Suppose $p$ was prime, and $y$ was a non-trivial square root of $1$ mod $p$.

Then we must have that $y^2 = 1 \mod p$ and so $(y-1)(y+1) = 0 \mod p$. This implies that either $y = 1 \mod p$ or $y = -1 \mod p$, which implies that $y$ is a trivial square root.

Thus, if there is a non-trivial square root of $1$ mod $p$, then $p$ has to be composite.

For an example of a non trivial square root of a composite, consider $p = 15$. We have that $4^2 = 16 = 1 \mod 15$. Thus $15$ is composite.

Note that the witness in the primality test is not necessarily a non-trivial square root of $1$ mod $p$.

The fact about non-trivial square roots can be used to prove that if $p$ is prime, then for any $a$ relatively prime to $p$, some power of $a$ from a given set of powers (the powers are based on the even factors of $p-1$) must be $-1$ or a specific odd power of $a$ (again based on factor of $p-1$) must be $1$.

If for some $a$ none of the above set of powers is $-1$ and the specific odd power is not $1$, then it must be the fact that $p$ is composite.

It can also be shown that for composite $p$, the chances of finding such $a$ is atleast $3/4$. This $a$ is the witness in the primality test and is not necessarily a non-trivial square root of $1$ mod $p$.

The squaring that is done is to get the powers described above which are based on the factors of $p-1$.

The wiki page has really got a lot of good information (including the exact powers of $a$ that need to be taken): Miller Rabin Primality Test

Answer 2

Below is little-known general yet simple answer to your question about nontrivial sqrts $\rm (mod\ m)\:$.

Theorem $ $ We can quickly split $\rm m>1\,$ into two nontrivial factors given a nonzero polynomial with more roots mod $\rm\, m\,$ than its degree.

Proof $ $ By hypothesis $\rm\, \color{#0a0}{0\not\equiv} f(x)\,$ has degree $\rm\,n\,$ and at least $\rm\,n\!+\!1 \,$ distinct roots $\rm\,r,\,r_1,\,\ldots,\,r_n.\,$ Inductively applying the the Factor Theorem as here yields either that some difference $\rm\,r_i-r_j\,$ is a nontrivial zero-divisor (so we're done), or else $\rm\,f(x) \equiv c(x\!-\!r_1)\cdots(x\!-\!r_{n}),\ c\color{#0a0}{\not\equiv 0}.\,$ Since also $\rm\,f(r)\equiv 0\,$ we infer $\rm\,m\mid c(r\!-\!r_1)\cdots (r\!-\!r_n).\,$ If $\rm\,m\,$ were coprime to all those factors it would be coprime to their product by Euclid's Lemma.

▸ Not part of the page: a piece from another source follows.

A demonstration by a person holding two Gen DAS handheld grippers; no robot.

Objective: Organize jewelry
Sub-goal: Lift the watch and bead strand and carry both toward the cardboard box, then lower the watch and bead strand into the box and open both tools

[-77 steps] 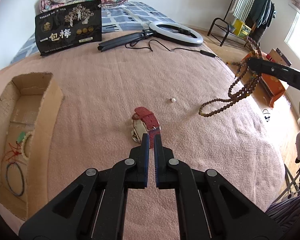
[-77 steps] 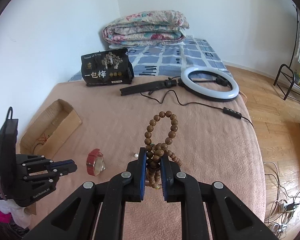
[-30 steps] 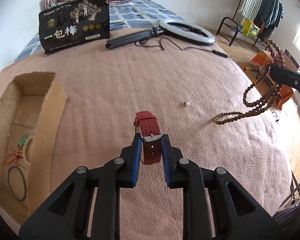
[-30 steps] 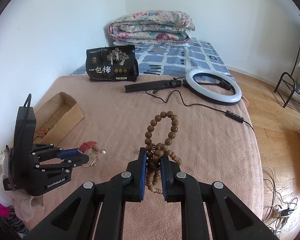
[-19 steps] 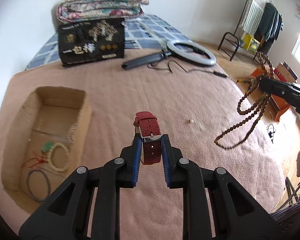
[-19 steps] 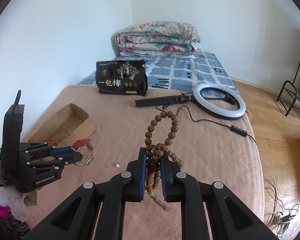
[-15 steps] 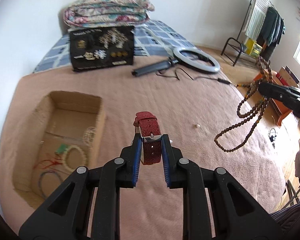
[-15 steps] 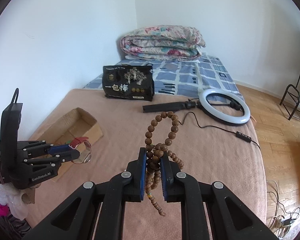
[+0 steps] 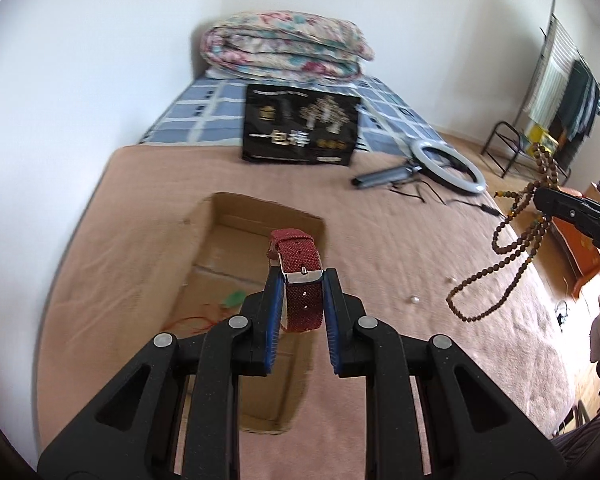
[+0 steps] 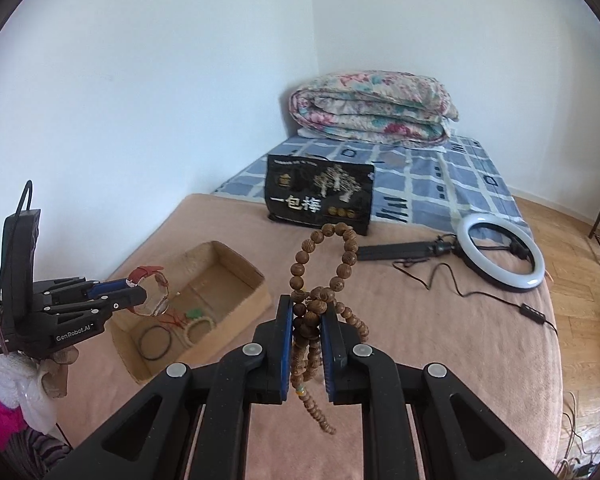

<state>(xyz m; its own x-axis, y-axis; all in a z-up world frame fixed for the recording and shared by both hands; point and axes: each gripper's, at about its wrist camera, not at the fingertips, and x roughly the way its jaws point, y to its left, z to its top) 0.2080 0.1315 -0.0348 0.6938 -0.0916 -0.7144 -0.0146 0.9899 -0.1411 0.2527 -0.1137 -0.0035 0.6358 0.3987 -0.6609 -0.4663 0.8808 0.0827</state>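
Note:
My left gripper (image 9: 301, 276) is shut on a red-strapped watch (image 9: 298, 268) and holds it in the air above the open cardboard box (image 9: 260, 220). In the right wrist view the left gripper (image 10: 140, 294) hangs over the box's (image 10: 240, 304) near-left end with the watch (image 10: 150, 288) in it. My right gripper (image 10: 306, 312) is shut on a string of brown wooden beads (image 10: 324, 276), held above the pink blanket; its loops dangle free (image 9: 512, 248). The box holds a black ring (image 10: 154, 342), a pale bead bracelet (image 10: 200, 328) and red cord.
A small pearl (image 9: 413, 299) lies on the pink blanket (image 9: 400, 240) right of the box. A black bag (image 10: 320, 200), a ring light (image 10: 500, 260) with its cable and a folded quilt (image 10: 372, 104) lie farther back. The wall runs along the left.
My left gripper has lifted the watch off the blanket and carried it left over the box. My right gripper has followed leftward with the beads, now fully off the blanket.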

Since it is not, we deduce that $\rm\,m\,$ is not coprime to some factor $\rm\,k.\,$ Since $\,\rm m\,$ divides none of the factors (by the roots are distinct $\rm\!\bmod m\,$ and $\,c\color{#0a0}{\not\equiv 0}),\,$ we infer $\,\rm\gcd(m,k)\neq m,\,$ thus the gcd is a nontrivial factor of $\,\rm m,\,$ being $\rm\neq 1,m.\ $

Example $\rm\;(deg\ f = 1)\;\,$ Suppose, mod $\rm\,m,\,$ that $\rm\; 0 \,\not\equiv\, f \,=\, a\,x\;$ has a "nontrivial" root $\rm\, b\not\equiv 0.\,$ Then $\rm\; m\mid ab,\,\ m\nmid a,b \;\Rightarrow\,$ $\,\rm gcd(m,b)\,$ is a factor of $\rm\, m\,$ that is nontrivial $(\neq 1,\,m),\,$ i.e. $ $ when $\rm\, m\,$ fails the Prime Divisor Property (Euclid's Lemma) it is constructively composite.

Example $\rm\;(deg\ f = 2)\;\,$ Suppose, modulo $\rm\,m\,$, $\rm\; x^2 \equiv 1\,$ has a "nontrivial" square root $\rm\, b\not\equiv \pm1.\,$ Then $\;\rm gcd(m,b\pm 1)\;$ yields a nontrivial factor of $\rm\, m\,$ when $\rm\, m\,$ is odd. This idea lies at the heart of many integer factorization algorithms. In detail, by unique prime factorization we have $\rm\, m\mid (b\!-\!1)(b\!+\!1)\,\Rightarrow\, m = jk,\,\ j\mid b\!-\!1,\, k\mid b\!+\!1,\,$ so $\rm\,m\nmid b\pm 1\,\Rightarrow\,j,k\mid m\,$ nontrivially.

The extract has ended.